Why the new EU roaming regulations are not good news for all consumers (or operators)

Kimi better be careful with the Instagram videos while he's on his holiday in Ibiza.

The EC has published the text of its proposals to support Roam Like Home within the EU.

Within its many clauses are some looking at how operators will be allowed to ask you for proof of residence (utility bills, signed statements from educational insitutions, proof of registration on electoral rolls) and how they will then be able to determine if you are telling the truth (they can only use their own billing data – not hire a PI, for example). Nor are they allowed to keep asking you for proof of residency, unless they have very good reason (from their own billing data) to suspect you are not where you say you are.

Also in the document are details of how operators can  implement fair use policies to prevent “abuses” – and protect themselves when they outbound roaming customers have home data tariffs that are cheaper than the amount operators will have to pay on the wholesale market. But although operators may be protected, consumers are less so.

Let’s take the text as given:

The domestic customer periodically travelling in the Union should nevertheless be able to consume retail volumes of such services equivalent to twice the volumes that can be bought at the wholesale roaming data cap by a monetary amount equal to the overall retail domestic price, excluding VAT, of the mobile services component of the domestic tariff plan for the entire billing period in question.

What this is saying is that if you are roaming and want to use data without incurring a premium, you will be able to use twice the amount of data that your domestic contract could buy if you paid the maximum wholesale roaming rate.

Still not clear? Let’s say that you are lucky enough to have a data plan that is unlimited or near to it. You’re more than likely to be Finnish or live in Finland. For example – Tefficient said earlier this year that “46% of Finnish SIMs are what the Finnish NRA calls ‘pay monthly subscribers with unlimited data’One such planDNA SuperÄlypaketti 4G 200 tarrif offers unlimited data with speeds of 5-50Mbps) for EUR24.50.

So Kimi takes his unlimited data plan with him on holiday to Spain. He is effectively allowed to use twice the data that that 24.50 would buy him on the wholesale market – minus the value attributed to the 200 free calls and 200 free texts that also come in the plan. That’s because it is only the data services element of his bundle that counts towards his nominal wholesale purchasing power.
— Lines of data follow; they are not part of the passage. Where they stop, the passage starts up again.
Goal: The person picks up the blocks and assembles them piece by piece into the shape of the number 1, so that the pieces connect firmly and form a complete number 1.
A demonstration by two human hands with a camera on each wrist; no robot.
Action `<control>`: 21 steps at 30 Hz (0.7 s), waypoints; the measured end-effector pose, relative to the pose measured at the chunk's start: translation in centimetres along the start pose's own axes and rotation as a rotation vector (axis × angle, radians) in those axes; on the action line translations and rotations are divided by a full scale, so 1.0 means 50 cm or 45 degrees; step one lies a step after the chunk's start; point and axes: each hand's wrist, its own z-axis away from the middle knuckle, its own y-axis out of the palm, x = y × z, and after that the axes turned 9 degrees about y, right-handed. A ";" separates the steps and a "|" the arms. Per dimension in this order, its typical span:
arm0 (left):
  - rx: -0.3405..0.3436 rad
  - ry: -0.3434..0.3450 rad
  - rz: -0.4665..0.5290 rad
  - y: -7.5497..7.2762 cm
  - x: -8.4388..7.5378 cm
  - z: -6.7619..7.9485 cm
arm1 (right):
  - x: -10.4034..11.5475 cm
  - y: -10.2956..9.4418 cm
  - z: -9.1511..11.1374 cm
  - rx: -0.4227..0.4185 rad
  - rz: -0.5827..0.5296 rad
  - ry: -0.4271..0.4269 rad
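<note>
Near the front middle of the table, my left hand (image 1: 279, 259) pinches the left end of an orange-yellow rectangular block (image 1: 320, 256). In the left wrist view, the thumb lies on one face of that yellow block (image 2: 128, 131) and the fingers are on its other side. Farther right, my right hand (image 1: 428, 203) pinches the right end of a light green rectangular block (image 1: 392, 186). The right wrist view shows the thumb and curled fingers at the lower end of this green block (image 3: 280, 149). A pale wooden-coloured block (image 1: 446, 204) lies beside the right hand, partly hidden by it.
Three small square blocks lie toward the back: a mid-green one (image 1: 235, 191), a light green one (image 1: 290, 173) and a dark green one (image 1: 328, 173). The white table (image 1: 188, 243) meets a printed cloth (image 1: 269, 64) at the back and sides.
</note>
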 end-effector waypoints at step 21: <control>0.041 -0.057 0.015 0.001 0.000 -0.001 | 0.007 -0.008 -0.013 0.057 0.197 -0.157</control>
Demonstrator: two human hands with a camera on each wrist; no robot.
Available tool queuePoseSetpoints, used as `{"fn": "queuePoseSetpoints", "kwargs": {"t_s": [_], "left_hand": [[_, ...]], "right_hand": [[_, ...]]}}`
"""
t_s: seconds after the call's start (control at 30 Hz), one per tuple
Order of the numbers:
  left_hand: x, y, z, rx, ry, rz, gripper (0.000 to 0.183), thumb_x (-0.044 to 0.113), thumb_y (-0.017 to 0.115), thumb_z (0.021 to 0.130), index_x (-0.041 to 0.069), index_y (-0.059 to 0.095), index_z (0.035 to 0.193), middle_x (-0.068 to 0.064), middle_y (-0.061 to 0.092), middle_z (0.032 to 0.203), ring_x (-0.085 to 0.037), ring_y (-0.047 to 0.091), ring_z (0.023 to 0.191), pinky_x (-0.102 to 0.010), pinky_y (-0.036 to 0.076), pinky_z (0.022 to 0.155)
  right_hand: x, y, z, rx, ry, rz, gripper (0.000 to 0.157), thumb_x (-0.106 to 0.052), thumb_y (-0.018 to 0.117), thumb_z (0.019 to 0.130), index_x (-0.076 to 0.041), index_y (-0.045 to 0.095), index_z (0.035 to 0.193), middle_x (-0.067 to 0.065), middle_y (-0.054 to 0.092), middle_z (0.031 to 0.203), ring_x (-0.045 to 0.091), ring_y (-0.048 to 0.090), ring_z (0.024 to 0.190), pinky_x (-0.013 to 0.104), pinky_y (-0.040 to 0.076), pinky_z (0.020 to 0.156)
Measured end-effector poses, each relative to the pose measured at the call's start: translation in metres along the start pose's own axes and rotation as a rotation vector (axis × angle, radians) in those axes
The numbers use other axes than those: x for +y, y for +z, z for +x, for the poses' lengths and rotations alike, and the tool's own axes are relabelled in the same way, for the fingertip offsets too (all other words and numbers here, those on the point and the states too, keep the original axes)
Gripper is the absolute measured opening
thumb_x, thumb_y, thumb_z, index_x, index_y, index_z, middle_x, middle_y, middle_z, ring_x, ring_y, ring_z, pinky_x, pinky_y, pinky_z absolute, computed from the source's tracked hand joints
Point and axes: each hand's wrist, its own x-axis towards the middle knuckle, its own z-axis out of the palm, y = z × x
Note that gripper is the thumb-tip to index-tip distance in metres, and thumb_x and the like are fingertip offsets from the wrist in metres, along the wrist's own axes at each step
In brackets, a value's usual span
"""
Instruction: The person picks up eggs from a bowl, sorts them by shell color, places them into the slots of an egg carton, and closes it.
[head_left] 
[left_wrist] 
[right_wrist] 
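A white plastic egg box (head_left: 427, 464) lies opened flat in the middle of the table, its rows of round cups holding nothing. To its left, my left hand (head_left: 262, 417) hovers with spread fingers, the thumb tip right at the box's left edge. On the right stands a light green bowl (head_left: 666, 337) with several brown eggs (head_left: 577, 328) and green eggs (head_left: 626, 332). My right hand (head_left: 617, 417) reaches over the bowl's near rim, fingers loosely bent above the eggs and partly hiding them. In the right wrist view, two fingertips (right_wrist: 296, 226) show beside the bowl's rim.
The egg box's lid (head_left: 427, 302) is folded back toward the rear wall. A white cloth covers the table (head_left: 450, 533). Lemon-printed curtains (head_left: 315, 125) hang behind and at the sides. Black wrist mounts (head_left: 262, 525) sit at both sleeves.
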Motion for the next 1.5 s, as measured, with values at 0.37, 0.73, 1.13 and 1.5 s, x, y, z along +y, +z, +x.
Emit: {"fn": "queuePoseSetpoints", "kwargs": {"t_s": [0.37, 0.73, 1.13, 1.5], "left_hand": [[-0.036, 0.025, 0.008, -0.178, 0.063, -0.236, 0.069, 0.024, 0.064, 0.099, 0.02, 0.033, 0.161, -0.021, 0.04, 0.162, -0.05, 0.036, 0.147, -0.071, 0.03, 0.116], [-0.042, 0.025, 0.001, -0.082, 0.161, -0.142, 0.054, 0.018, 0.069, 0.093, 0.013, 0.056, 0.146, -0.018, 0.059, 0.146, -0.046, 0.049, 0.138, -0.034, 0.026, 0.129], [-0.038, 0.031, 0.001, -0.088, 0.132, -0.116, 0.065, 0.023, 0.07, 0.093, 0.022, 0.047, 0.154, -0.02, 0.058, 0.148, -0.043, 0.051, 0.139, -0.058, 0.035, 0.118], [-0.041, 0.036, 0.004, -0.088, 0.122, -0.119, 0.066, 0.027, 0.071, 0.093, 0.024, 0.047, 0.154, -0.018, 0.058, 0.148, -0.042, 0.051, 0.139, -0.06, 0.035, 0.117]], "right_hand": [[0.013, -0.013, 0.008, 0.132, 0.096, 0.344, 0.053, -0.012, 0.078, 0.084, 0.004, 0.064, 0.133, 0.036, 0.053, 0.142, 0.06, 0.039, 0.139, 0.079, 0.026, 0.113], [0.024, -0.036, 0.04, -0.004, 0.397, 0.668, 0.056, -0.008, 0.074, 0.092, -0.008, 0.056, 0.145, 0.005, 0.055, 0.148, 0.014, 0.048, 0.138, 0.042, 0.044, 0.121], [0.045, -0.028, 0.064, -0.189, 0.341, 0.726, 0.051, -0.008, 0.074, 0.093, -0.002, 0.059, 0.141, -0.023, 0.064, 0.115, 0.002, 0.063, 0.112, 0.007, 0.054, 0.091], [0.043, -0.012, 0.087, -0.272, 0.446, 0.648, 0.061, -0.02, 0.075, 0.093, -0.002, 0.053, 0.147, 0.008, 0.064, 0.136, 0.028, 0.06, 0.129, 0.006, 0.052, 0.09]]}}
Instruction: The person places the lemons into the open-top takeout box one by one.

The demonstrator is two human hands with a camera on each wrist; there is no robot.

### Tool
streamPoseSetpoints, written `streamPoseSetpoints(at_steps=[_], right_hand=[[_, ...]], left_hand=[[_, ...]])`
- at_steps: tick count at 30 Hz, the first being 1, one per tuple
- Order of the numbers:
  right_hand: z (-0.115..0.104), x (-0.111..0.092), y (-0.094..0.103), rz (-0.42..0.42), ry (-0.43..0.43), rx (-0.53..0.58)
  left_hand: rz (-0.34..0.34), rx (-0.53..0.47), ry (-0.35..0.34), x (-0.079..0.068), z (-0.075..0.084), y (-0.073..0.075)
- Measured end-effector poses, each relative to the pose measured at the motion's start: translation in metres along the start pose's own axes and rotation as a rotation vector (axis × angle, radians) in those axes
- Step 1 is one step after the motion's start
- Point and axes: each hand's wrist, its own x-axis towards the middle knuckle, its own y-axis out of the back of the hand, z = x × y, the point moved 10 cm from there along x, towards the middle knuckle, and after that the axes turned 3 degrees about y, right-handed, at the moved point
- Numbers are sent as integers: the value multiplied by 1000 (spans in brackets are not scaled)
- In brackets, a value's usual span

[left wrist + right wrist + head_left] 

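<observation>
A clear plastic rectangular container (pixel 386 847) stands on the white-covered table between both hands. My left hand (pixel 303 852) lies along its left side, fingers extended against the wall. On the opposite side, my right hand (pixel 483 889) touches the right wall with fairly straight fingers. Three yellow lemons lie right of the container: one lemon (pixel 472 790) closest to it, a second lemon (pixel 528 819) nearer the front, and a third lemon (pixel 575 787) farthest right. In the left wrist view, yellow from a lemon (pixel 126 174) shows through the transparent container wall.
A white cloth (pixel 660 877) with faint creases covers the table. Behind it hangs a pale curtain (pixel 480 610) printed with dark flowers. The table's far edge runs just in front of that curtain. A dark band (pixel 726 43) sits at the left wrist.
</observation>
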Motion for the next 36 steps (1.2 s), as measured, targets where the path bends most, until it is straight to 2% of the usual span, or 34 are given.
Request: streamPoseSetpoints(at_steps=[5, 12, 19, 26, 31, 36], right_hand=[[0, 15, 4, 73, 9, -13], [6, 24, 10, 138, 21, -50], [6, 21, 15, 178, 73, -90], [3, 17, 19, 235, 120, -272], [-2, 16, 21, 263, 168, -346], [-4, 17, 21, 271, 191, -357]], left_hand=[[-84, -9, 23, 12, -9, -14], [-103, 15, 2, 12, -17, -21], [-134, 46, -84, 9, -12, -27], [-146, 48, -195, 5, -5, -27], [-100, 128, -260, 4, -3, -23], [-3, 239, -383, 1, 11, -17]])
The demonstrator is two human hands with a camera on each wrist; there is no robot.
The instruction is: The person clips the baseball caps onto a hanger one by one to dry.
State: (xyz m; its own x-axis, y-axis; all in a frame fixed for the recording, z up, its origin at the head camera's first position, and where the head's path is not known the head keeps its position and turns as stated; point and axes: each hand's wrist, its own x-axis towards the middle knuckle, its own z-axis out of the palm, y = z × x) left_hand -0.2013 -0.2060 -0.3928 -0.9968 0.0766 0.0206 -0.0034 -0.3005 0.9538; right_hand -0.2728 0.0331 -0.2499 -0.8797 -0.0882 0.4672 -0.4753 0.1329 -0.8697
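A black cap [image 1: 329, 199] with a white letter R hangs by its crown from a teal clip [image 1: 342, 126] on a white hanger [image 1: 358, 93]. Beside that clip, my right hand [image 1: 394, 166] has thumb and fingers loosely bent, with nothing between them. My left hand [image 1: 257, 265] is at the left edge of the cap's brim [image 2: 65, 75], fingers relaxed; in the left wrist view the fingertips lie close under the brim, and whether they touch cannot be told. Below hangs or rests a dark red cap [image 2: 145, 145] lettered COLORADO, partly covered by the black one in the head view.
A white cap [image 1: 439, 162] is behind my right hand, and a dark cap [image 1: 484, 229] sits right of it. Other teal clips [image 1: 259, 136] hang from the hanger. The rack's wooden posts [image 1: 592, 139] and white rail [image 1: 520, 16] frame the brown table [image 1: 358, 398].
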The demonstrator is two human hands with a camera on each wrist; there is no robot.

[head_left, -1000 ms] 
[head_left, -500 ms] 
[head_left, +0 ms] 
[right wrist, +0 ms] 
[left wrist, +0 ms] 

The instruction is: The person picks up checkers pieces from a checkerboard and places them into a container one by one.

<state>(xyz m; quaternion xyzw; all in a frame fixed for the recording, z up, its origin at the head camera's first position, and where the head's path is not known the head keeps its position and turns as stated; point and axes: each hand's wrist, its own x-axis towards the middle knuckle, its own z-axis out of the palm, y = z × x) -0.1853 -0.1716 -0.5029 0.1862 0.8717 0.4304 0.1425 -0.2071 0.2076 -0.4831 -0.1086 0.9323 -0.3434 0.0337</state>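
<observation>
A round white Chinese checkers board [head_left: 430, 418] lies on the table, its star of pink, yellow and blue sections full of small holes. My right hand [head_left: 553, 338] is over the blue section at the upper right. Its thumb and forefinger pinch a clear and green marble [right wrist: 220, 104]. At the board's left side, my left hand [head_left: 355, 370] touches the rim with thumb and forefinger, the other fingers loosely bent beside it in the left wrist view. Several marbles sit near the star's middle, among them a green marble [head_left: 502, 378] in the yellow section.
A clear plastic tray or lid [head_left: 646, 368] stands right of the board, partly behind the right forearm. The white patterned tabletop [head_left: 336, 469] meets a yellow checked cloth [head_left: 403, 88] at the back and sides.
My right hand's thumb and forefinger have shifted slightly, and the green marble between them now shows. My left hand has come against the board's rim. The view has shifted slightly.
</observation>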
So, let’s completely unscientifically say that DNA considers his data services to be worth EUR20 per month of his overall bundle. How much data will EUR20 get him? Well, let’s take the existing EC proposal of a wholesale data cap of 0.85 cent/ MB. Every 85c buys Kimi a MB of data. So EUR20 buys him 2.4Gb of data. Double that and he is allowed 4.8GB.*

Tefficient says that an average SIM in Finland uses 4.3 GB per month, but Tefficient says that DNA customers use on average 5.9 GB per month. So is our Kimi roaming like home in this Digial Single Market? Well if Kimi is an average DNA user, he will actually have to reign in his data usage while abroad. Even if you said that the entirety of his EUR24.50 tariff relates to data services, Kimi still better be careful when roaming. And this is only the case if he’s an average Finnish user… if he’s normally a much heavier user than the average, then he’s definitely going to be paying more, or will be limiting his usage.

Of course, Kimi’s not doing the maths –  it’s DNA that has to work out how much data he is entitled to, keep a running tally and then warn him when he is getting near. Even more galling for DNA, unless the wholesale cap price is lowered, it is still paying out more in wholesale costs than it is charging its retail customers. Anna Anttinen of DNA’s Governmental Affairs department pointed out on Twitter that “if the wholesale cap gets regulated 10x higher vs retail, money transfer from North could be hundreds of millions of Euros”.

By the way, in its illustration of this fair use case, the EC uses the example of a Netherlands customer who has unlimited data for EUR70 per month – netting him 16GB of data use whilst roaming. Using such a high tariff makes it look much more generous in terms of data usage limits  – but our example is a real world tariff. Finland, by the way, voted against the roaming fair use proposals in CoCom – the committee that sat down this week to thrash out final implemention details.

*No doubt someone will point out the maths is all wrong here, so please do so if that is the case.